The SDGs work in the spirit of partnership and pragmatism to make the right choices now to improve life, in a sustainable way, for future generations. They provide clear guidelines and targets for all countries to adopt in accordance with their own priorities and the environmental challenges of the world at large. The SDGs are an inclusive agenda. They tackle the root causes of poverty and unite us together to make a positive change for both people and planet.” – United Nations Development Programme (UNDP)
Critique of Sustainable Development
Dawe and Ryan (2003) highlight a weakness in considering all three components (economic, environmental and social) as equivalent, as it implies compromise can be achieved between economic needs, human well-being and the environment. Whereas in reality, humanity can have neither an economy nor social well-being without the environment. The environment should therefore be viewed as the foundation when developing the economy and working to improve human well-being.
In practice, a Sustainable Development approach means that trade offs between social, economic and environmental concerns are inevitable (Morrow, 2012).
I agree with Dawe and Ryan (2003) that the environment is the source of both the economy and human well-being and should therefore be viewed as more significant than the others.
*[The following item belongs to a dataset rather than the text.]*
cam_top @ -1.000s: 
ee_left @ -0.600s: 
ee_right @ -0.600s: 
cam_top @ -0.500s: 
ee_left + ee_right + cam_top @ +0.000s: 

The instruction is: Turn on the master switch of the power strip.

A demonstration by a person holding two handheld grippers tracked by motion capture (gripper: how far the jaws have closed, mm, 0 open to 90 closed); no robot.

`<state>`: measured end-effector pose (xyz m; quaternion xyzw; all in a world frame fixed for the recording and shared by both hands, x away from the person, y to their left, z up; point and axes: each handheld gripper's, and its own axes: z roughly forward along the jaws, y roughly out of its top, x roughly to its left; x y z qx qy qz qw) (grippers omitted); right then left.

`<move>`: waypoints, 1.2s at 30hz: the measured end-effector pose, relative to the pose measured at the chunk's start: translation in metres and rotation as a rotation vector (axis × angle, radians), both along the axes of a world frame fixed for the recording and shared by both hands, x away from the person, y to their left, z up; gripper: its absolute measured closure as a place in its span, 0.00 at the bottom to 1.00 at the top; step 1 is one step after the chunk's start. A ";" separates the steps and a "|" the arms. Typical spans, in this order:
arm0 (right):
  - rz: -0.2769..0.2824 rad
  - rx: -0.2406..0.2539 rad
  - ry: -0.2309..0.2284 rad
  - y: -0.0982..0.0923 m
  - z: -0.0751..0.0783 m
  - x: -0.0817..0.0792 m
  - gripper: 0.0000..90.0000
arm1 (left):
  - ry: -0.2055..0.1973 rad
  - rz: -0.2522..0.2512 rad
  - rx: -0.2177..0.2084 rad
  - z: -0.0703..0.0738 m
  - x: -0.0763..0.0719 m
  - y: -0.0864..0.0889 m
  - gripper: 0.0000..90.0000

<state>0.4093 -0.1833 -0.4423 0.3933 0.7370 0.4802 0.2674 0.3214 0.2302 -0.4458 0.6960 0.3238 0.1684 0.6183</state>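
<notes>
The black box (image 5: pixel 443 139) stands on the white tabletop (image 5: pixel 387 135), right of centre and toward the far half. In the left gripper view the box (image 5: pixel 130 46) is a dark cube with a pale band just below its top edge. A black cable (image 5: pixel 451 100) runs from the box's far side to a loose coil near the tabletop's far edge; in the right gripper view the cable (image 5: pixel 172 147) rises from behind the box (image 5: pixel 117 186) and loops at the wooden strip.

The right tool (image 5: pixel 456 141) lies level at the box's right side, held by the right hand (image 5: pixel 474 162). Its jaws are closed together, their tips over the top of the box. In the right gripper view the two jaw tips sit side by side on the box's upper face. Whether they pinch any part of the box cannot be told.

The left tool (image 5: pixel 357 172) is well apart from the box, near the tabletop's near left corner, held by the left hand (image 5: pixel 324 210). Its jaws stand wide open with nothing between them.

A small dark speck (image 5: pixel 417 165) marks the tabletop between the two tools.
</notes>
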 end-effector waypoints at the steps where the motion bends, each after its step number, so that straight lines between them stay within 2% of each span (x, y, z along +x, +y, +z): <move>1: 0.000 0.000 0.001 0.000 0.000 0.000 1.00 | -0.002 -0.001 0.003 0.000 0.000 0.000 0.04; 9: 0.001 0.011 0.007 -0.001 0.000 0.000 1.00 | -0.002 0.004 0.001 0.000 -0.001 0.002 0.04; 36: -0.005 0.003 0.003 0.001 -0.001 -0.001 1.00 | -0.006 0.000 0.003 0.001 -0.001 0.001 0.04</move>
This has profound implications for the kind of economy that is required in the future.
However, the concept of sustainable development has been more successful in gaining traction with nation states and continues to be the overarching policy goal of the international community. The green economy is widely seen as a means of supporting its achievement (Allen and Clouth, 2012), or as an enabling component of it (UNCTAD, 2010).
However, as noted by IUCN (2010), the concept of the green economy often carries a more distinctive meaning, which focuses specifically on the fundamental changes that are required to ensure that economic systems are made more sustainable. Similarly, for the Green Economy Coalition (2012), the green economy is about a different way of doing things.
Given that sustainable development is a well-established concept, it is worthwhile nuturing, but there still remains a need for a more far-reaching goal of establishing a true global green economy and in this respect there is a need to galvanise further action whilst continuing to support sustainable development goals.
References and further reading
Newton, A. C. and Cantarello, E. 2014. An Introduction to the Green Economy. Science, systems and sustainability, Earthscan, London.
Dawe, N. K. and Ryan, K. L. 2003. The faulty three-legged-stool model of sustainable development. Conservation Biology, 17: 1458-1460
Morrow, K. 2012. Rio+20, the green economy and re-orienting sustainable development. Environmental Law Review, 14: 279-297
Allen, C. and Clouth, S. 2012. A Guidebook to the Green Economy. Issue 1: Green Economy, Green Growth and Low Carbon Development: History, Definitions and a Guide to Recent Publications, UN Division for Sustainable Development, Department of Economic and Social Affairs (UNDESA), New York.
UNCTAD 2010. The Green Economy: Trade and Sustainable Development Implications. Background Note Prepared by the UNCTAD Secretariat, United Nations, New York
IUCN 2010. A Guidebook for IUCN’s Thematic Programme Area on Greening the World Economy (TPA5), IUCN, Gland, Switzerland.